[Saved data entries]
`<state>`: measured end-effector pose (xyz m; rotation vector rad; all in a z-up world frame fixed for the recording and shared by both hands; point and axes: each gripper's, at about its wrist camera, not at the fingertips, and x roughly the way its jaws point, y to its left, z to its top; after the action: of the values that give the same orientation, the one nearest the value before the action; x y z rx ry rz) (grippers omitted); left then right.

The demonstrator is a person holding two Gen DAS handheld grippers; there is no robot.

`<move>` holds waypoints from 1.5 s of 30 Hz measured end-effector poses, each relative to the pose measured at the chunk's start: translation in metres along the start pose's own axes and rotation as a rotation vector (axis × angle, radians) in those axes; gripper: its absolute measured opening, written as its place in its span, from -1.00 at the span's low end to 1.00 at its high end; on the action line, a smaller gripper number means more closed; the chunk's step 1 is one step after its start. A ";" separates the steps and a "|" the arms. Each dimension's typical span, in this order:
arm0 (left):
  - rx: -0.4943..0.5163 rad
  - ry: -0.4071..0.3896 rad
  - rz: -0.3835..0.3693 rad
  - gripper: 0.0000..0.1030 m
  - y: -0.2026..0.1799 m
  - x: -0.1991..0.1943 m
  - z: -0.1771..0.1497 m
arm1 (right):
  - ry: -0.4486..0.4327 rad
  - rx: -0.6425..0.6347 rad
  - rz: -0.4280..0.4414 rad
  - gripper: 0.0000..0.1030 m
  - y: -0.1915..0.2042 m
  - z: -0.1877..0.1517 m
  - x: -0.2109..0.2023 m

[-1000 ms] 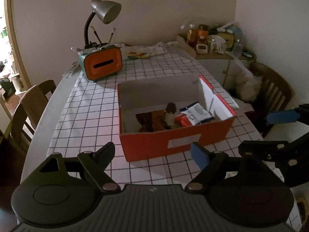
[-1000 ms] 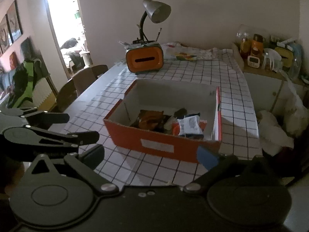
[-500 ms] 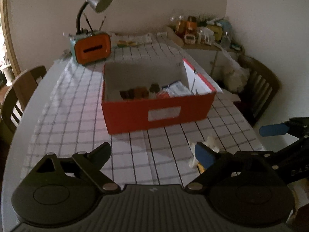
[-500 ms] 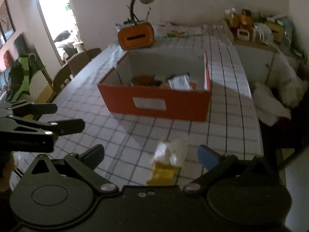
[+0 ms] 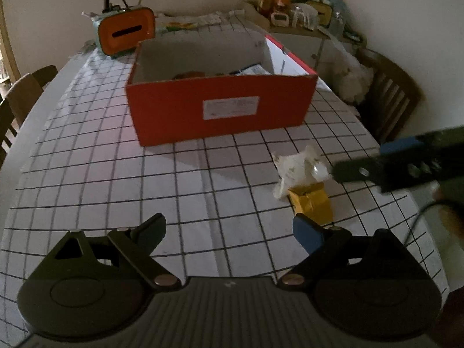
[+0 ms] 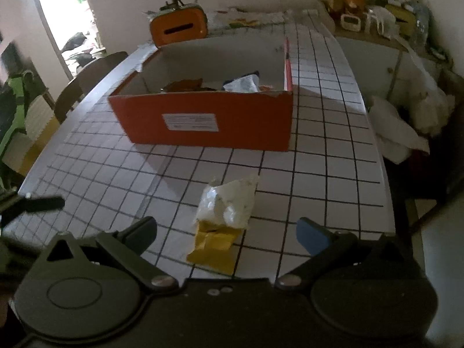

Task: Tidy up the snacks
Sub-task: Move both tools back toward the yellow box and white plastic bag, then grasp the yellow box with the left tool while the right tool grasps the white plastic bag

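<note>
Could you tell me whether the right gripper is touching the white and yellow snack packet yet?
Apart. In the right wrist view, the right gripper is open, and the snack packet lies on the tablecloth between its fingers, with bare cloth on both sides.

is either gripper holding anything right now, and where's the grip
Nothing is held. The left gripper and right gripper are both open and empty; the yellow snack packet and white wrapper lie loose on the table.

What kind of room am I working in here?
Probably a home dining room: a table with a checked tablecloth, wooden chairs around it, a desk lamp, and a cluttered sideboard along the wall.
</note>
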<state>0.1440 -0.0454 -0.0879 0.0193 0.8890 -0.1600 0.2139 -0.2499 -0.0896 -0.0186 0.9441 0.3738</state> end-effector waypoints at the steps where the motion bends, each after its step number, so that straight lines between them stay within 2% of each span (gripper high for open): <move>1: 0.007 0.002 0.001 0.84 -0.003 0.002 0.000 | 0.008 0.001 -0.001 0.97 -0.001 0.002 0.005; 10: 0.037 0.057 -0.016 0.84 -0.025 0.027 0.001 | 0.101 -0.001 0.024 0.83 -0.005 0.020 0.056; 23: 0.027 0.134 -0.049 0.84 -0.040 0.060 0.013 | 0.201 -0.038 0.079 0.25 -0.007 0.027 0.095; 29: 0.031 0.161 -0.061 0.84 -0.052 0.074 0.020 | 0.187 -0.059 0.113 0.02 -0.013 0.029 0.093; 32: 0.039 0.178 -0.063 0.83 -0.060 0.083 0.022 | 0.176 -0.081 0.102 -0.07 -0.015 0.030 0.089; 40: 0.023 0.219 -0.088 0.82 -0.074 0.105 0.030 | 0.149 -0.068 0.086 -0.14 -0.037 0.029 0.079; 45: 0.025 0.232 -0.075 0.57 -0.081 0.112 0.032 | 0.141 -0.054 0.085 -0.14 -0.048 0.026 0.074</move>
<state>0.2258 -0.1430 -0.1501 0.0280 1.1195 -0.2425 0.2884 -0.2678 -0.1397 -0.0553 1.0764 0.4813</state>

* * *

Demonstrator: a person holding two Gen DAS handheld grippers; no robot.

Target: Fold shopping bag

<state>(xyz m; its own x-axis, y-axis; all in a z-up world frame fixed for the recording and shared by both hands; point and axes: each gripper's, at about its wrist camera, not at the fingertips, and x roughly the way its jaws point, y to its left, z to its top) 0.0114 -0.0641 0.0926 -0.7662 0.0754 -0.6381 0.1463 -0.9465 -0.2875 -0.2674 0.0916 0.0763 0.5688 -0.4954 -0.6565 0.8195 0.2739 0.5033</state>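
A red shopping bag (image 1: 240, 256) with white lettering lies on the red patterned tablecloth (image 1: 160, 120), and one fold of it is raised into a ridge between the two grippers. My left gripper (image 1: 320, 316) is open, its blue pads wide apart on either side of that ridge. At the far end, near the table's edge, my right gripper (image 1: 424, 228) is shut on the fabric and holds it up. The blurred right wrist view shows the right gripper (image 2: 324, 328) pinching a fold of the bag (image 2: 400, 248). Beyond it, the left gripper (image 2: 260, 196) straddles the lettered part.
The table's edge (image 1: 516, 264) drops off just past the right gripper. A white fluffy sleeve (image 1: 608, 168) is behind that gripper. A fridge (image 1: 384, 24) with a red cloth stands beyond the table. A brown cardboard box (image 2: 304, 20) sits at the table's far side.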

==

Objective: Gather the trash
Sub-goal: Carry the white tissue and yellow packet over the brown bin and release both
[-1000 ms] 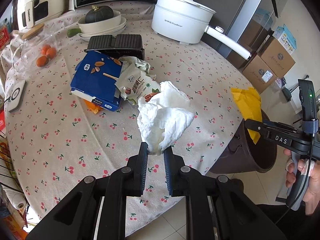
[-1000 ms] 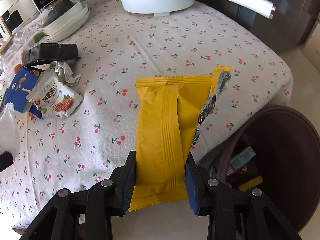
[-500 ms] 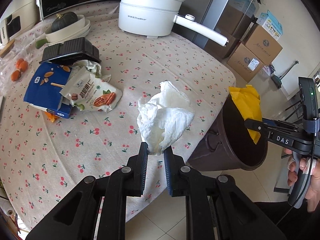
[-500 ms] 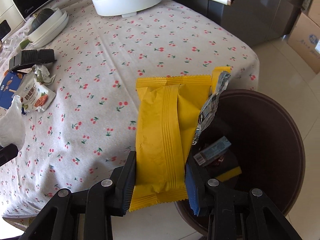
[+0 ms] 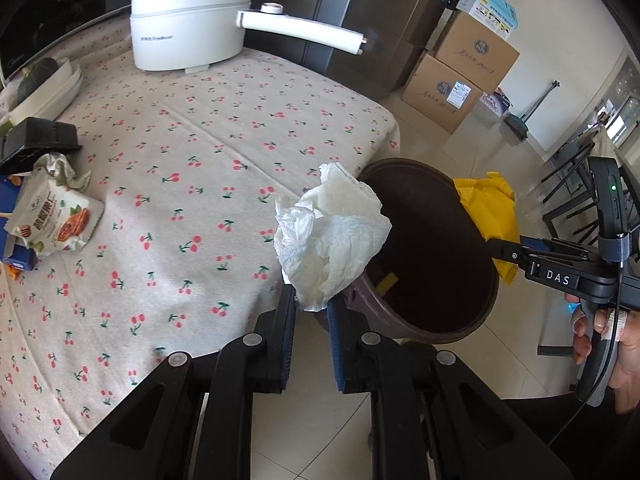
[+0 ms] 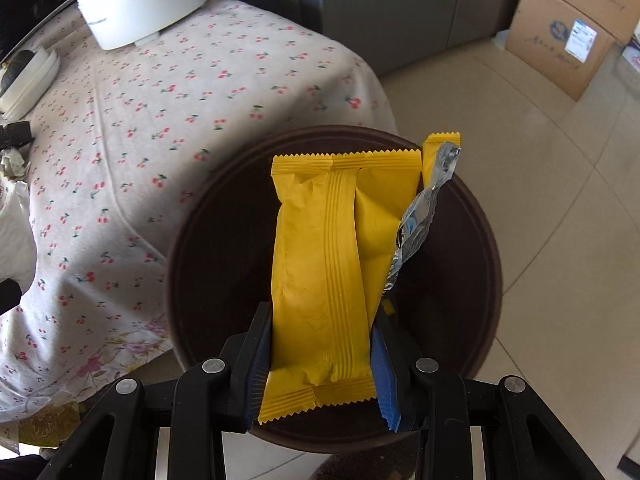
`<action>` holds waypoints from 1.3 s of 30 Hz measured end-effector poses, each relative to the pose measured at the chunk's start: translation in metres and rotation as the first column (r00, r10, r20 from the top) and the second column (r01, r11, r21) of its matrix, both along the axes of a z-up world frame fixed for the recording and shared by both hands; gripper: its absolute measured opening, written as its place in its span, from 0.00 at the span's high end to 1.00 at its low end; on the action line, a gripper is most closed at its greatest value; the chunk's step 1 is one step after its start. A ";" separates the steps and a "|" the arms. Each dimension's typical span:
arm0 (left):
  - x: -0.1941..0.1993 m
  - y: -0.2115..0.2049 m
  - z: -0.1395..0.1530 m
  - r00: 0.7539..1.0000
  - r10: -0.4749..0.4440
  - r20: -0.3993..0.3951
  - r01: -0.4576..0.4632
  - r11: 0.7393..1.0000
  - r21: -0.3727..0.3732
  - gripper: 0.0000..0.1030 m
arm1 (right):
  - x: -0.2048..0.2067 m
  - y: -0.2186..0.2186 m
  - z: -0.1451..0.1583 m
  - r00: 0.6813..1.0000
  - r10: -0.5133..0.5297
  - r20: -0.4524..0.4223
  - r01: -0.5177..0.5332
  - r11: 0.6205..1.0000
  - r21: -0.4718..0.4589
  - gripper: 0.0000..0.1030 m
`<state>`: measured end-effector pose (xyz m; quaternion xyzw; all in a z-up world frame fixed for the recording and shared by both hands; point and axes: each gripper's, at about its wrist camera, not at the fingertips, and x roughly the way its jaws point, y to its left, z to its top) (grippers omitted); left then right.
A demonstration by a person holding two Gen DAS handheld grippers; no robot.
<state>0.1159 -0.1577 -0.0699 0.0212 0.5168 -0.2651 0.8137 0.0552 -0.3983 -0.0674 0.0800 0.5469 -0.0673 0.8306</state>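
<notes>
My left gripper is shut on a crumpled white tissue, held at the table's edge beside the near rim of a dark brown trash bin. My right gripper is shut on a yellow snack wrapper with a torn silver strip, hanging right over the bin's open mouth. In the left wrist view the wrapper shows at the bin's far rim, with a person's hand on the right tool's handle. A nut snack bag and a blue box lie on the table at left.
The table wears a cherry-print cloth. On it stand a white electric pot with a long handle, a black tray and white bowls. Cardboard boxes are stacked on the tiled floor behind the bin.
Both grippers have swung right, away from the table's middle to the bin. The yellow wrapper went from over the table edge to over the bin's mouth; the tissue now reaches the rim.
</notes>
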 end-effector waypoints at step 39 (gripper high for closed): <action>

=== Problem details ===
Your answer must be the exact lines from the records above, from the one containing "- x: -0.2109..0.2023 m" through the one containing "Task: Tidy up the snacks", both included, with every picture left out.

=== Exercise answer ===
  - x: -0.2109..0.2023 m

[-1000 ms] 
[-1000 ms] 
[-500 ms] 
[-500 ms] 
[+0 ms] 
[+0 ms] 

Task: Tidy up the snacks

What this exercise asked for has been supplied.